Let us assume that black people receive the value of Absence. This mode of being becomes existence manqué—existence gone wrong. Their mode of being becomes the being of the NO. –Lewis Gordonii
The biggest mistake the black world ever made was to assume that whoever opposed apartheid was an ally. –Steven Biko.iii
I. Black Recognition? When I first arrived in South Africa in 1989, I was a Marxist. Toward the end of 1996, two and one half years after Nelson Mandela came to power, I left not knowing what I was. This is not to say that I, like so many repentant Marxists had come around to what policy wonks and highly placed notables within the ANC National Executive Committee called for then, a so-called “mixed economy;” a phrase that explained less than nothing but was catchy and saturated with common sense, thus making it unassailable. No, I had not been converted to the “ethics” of the “free” market, but I was convinced the rubric of exploitation and alienation (or a grammar of suffering predicated on the intensification of work and the extraction of surplus value) was not up to the task of (a) describing the structure of the antagonism, (b) delineating a proper revolutionary subject, or (c) elaborating a trajectory of institutional iconoclasm comprehensive enough to start, “the only thing in the world that’s worth the effort of starting: the end of the world, by God!”iv
In June 1992, not long after the massacre at Biopatong, Ronnie Kasrils co-chaired a Tripartite Alliance Rolling Mass Action meeting with a COSATU central committee member and an ANC NEC member. They sat together at a long table on the stage in the basement auditorium of the Allied Bank Building in Jo’burg. One hundred delegates of the Tripartite Alliance had been sent there to plan a series of civil actions designed to paralyze the urban nerve centers of South African cities (“the Leipzig Option” as some called it). I was one of the delegates. Out of 100 people it seemed as though no more than 5 to 10 were White or Indian. There were a few Coloureds. One Black American—me; and eighty to ninety Black South Africans.
We began with songs that lasted so long and were so loud and so pointed in their message (Chris Hani is our shield! Socialism is our shield! Kill the Farmer Kill the Boer!), that by the time the meeting finally got underway one sensed a quiet tension in the faces of Kasrils and his co-chairs.
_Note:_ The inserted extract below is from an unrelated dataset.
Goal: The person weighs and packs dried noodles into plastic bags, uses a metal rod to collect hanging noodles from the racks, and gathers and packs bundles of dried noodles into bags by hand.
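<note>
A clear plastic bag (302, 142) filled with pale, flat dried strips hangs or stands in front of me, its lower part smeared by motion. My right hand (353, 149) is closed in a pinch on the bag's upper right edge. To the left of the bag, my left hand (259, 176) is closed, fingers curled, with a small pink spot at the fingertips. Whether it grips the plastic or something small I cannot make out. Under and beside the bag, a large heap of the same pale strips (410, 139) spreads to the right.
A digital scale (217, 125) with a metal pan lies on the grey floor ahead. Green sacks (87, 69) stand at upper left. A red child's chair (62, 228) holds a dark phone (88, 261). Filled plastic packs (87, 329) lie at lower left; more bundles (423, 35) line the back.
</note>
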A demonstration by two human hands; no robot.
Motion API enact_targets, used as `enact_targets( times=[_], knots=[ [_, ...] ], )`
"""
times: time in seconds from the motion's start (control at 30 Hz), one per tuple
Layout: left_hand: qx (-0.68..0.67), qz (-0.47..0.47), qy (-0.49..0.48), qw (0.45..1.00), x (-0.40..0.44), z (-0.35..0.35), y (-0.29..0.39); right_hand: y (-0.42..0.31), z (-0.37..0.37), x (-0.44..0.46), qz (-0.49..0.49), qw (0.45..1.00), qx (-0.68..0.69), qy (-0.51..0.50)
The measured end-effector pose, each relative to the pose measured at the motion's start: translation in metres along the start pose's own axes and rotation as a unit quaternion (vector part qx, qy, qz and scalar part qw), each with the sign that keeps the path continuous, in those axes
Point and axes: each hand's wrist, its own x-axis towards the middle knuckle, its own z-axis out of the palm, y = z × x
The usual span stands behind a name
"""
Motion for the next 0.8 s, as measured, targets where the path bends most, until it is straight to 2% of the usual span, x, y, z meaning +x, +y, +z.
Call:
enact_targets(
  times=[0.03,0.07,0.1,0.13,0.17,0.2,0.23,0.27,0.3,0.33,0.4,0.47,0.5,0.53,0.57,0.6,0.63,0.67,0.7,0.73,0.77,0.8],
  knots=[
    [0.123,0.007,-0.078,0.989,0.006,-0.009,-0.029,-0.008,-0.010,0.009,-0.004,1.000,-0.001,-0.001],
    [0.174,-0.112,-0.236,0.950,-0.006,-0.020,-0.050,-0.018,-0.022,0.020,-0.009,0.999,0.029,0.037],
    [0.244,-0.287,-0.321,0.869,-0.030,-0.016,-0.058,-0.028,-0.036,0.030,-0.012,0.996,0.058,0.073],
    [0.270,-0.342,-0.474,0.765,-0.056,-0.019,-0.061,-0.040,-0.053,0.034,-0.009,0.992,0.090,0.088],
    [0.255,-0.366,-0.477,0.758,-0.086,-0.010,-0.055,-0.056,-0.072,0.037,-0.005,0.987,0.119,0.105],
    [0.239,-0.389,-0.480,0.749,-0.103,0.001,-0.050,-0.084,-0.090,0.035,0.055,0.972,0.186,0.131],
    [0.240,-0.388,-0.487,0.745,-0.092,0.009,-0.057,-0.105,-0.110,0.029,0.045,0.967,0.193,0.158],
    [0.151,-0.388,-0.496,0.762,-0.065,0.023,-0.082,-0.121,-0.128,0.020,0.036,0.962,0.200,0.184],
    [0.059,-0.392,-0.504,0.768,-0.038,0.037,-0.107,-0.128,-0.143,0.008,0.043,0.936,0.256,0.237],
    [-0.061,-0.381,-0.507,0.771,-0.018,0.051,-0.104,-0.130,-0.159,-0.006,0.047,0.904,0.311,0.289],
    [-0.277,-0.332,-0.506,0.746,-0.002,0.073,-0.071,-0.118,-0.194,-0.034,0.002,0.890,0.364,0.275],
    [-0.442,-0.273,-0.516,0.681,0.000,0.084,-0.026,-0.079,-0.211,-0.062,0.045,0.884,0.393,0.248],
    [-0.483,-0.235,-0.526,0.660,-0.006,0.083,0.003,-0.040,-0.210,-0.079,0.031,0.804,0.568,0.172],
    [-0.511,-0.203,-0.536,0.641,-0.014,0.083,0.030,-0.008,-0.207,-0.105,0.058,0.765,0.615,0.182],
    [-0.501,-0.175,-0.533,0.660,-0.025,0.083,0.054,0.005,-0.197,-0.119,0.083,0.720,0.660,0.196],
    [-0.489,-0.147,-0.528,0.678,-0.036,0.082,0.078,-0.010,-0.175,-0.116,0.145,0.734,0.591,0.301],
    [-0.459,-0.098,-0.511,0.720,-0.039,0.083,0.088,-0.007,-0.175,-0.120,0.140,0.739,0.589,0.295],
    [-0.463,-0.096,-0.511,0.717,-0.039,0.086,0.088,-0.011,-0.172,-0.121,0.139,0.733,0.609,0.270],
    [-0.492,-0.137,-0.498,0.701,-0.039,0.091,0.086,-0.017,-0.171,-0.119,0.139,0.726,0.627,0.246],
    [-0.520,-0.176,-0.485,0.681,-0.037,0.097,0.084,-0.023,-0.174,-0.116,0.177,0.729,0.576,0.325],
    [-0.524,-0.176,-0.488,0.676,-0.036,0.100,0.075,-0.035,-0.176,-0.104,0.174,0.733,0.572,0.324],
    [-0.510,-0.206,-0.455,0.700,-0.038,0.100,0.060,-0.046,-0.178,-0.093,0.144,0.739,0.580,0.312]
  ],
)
An expression I’d seen time and again since 1991 on the faces of Charterist notables; faces contorted by smiling teeth and knitted brow, solidarity and anxiety; faces pulled by opposing needs—the need to bring the state to heel and the need to manage the Blacks, and it was this need which was looking unmanageable.
Planning for a mass excursion was on the table: an armada of buses filled with demonstrators was to ride to the border of the “homeland” of the Ciskei, which was ruled by the notorious General Joshua Oupa Gqozo. We would disembark, hold a rally, then a march, then, at one moment in the march, we would crash through the fence, thus liberating the people of the “homeland” by the sheer volume of our presence. Kasrils and his co-chairs looked one to the other. Yes, things were indeed getting out of hand. As a round of singing and chanting ensued, they leaned their heads together and whispered.
Comrade Kasrils rises. He exits, stage right. He returns with a small piece of paper. An important intelligence report, comrades, news that should give us pause. Reading from the slip of paper, he says he has just received word that, were we to actually pass the motion on the floor to cross the Ciskei border en masse, to flood the “homeland” with out belligerent mass, General Joshua Oupa Gqozo would open fire on us with live ammunition. To Comrade Kasrils’ horror the room erupts in cheers and applause. This, I am thinking, as I join the cheering and the singing, is not the response his “intelligence” was meant to elicit.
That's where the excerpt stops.